There are many alternative ways to approach various programming problems that do not use loops and are more efficient (and concise) in Mathematica. Most of them execute faster, but even where they do not, they are faster to type: development time matters, too!

Here are some rules of thumb for easier programming and iterating on lists.

1. Most arithmetic operations and many other functions are Listable, meaning that they operate element by element without having to set up a loop or operate explicitly on each element

Addition, multiplication and other standard operations work element by element when they are given conformable vectors, matrices, tensors or generalised lists:

list1 = {a, b, c};
list2 = {e, f, g};
list1 + list2
(* {a + e, b + f, c + g} *)


Listable functions include standard arithmetic and trigonometric functions, Log, Exp, Mod, Abs and a huge range of exponential, Bessel-related and other special functions. The following code returns the whole list of Listable functions:

With[{names = Names["System*"]},
Pick[names, MemberQ[Attributes[#], Listable] & /@ names, True] ]

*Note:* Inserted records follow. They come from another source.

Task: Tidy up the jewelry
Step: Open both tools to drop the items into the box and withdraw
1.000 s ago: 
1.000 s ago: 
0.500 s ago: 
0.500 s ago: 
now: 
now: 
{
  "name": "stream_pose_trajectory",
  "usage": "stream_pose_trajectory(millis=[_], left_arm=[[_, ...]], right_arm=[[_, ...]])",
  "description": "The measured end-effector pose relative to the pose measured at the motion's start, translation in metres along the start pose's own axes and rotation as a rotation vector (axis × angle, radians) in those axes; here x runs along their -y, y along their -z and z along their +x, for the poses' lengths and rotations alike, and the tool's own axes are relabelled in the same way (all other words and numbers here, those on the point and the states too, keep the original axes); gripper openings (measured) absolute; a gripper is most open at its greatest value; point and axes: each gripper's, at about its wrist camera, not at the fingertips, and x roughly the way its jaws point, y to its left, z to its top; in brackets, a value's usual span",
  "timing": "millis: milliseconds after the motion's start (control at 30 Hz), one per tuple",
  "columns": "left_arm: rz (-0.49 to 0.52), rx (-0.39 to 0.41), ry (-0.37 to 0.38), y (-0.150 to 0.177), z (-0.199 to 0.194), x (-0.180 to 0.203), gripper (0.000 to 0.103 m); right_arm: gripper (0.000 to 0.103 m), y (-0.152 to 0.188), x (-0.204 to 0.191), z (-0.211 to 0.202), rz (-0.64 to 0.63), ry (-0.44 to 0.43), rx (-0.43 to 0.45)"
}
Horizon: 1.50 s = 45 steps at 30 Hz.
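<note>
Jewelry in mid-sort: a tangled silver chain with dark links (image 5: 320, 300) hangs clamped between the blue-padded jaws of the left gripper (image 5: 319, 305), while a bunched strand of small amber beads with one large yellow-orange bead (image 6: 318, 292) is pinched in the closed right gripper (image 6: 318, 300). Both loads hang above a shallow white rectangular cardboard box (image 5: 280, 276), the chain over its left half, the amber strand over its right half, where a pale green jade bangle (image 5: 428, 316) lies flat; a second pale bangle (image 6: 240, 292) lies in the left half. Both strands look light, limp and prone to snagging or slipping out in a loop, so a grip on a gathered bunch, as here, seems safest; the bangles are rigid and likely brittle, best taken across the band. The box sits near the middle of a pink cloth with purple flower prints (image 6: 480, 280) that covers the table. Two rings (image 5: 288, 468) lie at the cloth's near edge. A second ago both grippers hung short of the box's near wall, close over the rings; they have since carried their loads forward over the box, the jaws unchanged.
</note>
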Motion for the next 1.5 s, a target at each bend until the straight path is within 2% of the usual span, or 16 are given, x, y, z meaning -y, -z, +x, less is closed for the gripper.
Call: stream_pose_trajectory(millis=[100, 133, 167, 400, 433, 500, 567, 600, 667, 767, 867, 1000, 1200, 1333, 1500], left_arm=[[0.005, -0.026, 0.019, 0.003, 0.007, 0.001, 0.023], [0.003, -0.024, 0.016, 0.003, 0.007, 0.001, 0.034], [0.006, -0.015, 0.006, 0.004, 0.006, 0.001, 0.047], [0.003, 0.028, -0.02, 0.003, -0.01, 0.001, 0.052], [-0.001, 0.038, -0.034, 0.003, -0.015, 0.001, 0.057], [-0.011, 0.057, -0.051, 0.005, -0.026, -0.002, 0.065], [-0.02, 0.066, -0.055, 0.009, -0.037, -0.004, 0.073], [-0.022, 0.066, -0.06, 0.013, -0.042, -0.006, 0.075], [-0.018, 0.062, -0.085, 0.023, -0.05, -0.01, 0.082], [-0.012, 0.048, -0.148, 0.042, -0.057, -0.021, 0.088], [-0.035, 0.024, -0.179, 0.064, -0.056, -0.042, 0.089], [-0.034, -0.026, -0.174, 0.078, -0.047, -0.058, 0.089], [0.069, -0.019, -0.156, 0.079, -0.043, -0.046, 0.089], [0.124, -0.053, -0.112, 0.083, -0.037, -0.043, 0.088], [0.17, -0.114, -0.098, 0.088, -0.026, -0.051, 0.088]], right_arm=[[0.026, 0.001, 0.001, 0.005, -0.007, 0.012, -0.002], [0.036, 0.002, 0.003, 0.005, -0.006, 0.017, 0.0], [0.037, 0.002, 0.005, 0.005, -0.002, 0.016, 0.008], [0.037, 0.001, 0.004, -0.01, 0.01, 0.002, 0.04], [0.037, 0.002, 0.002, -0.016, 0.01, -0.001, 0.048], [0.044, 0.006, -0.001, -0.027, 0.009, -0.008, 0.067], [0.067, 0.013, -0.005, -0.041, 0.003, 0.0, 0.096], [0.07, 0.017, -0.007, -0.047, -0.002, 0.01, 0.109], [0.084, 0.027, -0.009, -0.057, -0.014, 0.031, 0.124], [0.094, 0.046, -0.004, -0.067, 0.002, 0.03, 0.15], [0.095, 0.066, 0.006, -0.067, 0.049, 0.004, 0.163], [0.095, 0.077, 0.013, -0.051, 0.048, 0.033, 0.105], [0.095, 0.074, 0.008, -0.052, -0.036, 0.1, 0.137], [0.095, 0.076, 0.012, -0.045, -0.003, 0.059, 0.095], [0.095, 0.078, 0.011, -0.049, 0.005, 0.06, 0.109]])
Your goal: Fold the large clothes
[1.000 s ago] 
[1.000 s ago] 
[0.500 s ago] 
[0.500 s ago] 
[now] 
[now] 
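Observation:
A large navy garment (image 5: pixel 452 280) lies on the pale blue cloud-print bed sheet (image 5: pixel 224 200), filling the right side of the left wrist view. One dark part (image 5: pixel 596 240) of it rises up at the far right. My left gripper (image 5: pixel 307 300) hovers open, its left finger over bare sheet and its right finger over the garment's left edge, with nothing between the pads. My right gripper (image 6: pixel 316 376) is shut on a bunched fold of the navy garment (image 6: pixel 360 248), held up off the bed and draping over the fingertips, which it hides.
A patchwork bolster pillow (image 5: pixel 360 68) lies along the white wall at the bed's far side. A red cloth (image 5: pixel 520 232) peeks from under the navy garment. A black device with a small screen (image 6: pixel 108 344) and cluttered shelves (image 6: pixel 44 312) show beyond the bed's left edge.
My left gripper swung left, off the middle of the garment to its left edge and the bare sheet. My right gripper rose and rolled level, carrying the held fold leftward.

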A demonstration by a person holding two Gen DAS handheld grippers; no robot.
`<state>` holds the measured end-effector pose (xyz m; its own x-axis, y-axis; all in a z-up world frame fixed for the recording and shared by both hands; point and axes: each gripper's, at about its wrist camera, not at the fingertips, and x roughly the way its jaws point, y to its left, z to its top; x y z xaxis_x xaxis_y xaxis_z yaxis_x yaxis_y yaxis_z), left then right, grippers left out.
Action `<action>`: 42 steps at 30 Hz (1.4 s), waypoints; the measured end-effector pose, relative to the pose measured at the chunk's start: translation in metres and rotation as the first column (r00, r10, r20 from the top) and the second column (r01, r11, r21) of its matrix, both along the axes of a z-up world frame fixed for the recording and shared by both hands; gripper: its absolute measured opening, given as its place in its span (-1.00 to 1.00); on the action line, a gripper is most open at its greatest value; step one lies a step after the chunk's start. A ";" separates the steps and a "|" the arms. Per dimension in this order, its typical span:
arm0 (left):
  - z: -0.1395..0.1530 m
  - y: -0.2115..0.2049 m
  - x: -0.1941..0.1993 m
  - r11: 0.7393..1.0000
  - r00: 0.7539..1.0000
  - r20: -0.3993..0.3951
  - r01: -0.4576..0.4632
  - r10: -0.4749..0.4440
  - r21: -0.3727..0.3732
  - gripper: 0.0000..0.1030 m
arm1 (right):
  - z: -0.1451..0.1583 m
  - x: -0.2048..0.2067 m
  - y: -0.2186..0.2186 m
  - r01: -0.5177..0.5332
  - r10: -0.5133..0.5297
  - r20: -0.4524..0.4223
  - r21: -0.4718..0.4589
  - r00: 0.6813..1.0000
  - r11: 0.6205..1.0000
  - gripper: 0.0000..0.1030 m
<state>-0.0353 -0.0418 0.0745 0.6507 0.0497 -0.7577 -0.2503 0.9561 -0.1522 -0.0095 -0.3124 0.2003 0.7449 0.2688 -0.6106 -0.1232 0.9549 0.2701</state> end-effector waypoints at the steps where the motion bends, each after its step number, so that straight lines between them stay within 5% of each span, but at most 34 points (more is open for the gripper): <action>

2. In Mathematica, you do not need to declare an empty list and then fill each element in with the desired value one by one

For example, typical procedural programming will create an empty vector, and replace each element in turn to create the desired data.

vec = Table[0, {100}]; For[i = 1, i <= 100, vec[[i]] = RandomReal[]+2; i++]; vec


In Mathematica, one can use RandomVariate and its cousins directly, or perhaps a Table command. This generalizes to other more complex definitions inside the Table function, and one can use the fact that many arithmetic operations are Listable to avoid looping. (Yes, I know this could be written as RandomReal[{2, 3}, 100], but I wanted a simple example of vectorized arithmetic operations.)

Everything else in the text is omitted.